Consider this: Within 11 months of launch, Amazon Business has attracted 300,000 business accounts, according to VP Prentis Wilson. The figure surfaced amid the U.S. Federal Trade Commission’s attempt to blog Staples’ buyout of Office Depot, according to Bloomberg.

Rumors have swirled in recent weeks that Amazon may buy or partner with Office Depot’s corporate business unit, but statements in an SEC filing seem to cast doubt on such a move, according to the Boston Herald.

Amazon’s Growing B2B Reach

Either way, one thing is clear: Amazon’s influence in the B2B market continues to grow across cloud services, e-commerce and now corporate supply replenishment. The Amazon Business market place, for instance, stocks everything from 3D printers to janitorial supplies.

Most of the Amazon Business marketplace momentum, at least so far, appears to involve small to midsize customers. Of the 300,000 business accounts, only one involves a company with more than $250 million in revenue, according to Wilson’s testimony, Bloomberg reported.

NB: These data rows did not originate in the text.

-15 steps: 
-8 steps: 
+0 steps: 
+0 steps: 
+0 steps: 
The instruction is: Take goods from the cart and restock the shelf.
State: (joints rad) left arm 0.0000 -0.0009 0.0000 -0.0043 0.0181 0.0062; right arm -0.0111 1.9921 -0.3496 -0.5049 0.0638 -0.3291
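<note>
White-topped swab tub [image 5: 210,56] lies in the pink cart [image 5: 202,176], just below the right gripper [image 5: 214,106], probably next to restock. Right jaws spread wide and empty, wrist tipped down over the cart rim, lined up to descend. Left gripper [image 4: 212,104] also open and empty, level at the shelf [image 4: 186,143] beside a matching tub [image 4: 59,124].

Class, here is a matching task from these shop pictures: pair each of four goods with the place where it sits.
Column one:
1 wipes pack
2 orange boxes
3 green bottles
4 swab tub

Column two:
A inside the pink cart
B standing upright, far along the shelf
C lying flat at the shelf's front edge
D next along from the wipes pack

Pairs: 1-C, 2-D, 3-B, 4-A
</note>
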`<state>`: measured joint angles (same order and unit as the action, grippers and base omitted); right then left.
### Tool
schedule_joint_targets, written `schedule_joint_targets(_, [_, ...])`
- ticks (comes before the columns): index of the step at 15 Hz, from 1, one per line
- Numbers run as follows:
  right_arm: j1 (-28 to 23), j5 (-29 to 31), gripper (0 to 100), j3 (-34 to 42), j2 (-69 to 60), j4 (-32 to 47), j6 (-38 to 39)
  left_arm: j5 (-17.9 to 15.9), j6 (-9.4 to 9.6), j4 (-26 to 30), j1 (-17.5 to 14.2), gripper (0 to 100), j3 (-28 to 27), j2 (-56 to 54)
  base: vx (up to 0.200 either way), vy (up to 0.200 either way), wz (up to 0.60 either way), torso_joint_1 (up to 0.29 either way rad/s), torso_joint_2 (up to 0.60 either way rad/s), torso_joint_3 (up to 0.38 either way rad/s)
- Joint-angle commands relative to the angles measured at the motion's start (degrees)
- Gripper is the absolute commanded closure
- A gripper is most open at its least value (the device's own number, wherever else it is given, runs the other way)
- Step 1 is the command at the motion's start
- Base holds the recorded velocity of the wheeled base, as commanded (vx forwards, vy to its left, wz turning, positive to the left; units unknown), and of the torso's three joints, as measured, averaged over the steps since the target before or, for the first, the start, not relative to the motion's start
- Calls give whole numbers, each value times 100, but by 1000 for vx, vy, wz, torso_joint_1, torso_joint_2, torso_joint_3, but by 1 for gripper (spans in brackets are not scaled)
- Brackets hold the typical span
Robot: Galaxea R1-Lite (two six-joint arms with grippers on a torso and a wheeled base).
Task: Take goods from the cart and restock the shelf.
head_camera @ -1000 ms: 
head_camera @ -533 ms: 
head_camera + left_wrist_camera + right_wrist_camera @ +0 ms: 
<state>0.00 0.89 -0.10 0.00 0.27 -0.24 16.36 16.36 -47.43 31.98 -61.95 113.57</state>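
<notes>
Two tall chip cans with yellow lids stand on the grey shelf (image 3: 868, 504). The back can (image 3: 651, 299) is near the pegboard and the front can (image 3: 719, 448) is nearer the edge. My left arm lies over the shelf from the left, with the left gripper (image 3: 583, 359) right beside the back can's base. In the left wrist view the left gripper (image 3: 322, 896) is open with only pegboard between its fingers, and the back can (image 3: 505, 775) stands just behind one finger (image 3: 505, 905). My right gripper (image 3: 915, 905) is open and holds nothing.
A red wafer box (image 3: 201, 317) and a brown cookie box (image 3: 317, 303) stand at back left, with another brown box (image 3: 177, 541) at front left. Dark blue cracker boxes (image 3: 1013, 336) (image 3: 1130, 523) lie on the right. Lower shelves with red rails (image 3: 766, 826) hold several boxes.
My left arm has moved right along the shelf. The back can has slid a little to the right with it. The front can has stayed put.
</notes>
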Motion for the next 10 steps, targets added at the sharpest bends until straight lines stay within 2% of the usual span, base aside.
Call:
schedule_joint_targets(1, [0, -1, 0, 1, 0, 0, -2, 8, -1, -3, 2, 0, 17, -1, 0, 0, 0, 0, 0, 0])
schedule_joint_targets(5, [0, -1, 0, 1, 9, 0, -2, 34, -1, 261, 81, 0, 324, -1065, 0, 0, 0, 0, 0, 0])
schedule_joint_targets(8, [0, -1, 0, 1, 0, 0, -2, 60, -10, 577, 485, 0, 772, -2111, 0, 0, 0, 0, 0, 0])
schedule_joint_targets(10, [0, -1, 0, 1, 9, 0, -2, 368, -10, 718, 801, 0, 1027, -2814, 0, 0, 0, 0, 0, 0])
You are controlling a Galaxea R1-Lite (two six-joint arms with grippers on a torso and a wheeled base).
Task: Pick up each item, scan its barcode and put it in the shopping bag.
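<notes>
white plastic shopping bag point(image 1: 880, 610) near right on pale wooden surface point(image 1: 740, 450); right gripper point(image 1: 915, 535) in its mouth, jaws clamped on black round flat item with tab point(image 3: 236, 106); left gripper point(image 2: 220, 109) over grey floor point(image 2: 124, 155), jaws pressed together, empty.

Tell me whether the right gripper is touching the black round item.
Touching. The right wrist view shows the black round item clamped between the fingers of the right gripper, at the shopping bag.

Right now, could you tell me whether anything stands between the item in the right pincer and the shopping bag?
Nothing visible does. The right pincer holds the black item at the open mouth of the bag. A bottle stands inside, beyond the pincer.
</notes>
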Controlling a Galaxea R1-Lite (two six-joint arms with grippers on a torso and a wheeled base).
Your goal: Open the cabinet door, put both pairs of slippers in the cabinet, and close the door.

Amazon’s momentum, in fact, greatly influenced Staples’ decision to buy Office Depot in February 2015 — though U.S. regulators are striving to block the deal, alleging the combo will trigger higher prices for business customers.

Amazon Business Meets Amazon Web Services

Over the next few years, watch for Amazon to connect the dots between its Amazon Business and AWS. The business marketplace, for instance, could track a range of IT devices sold into a corporate account.

Upsell and cross-sell opportunities could involve AWS Simple Storage Service, (S3) or perhaps the emerging Amazon WorkMail platform — which hopes to counter Microsoft Exchange, Google Gmail and other email systems. (A WorkMail partner program, by the way, is under development according to sources close to the company).

Traditional IT distributors are working on similar end-to-end strategies that link IT product sales to cloud services. Examples of distributor-driven clouds include Avnet Cloud Marketplace, Synnex CloudSolv, Tech Data TDCloud and WestCon Comstor’s BlueSky.

Over time, resellers and MSPs could gain single distributor dashboards that offer traditional hardware and software plus cloud and managed services solutions.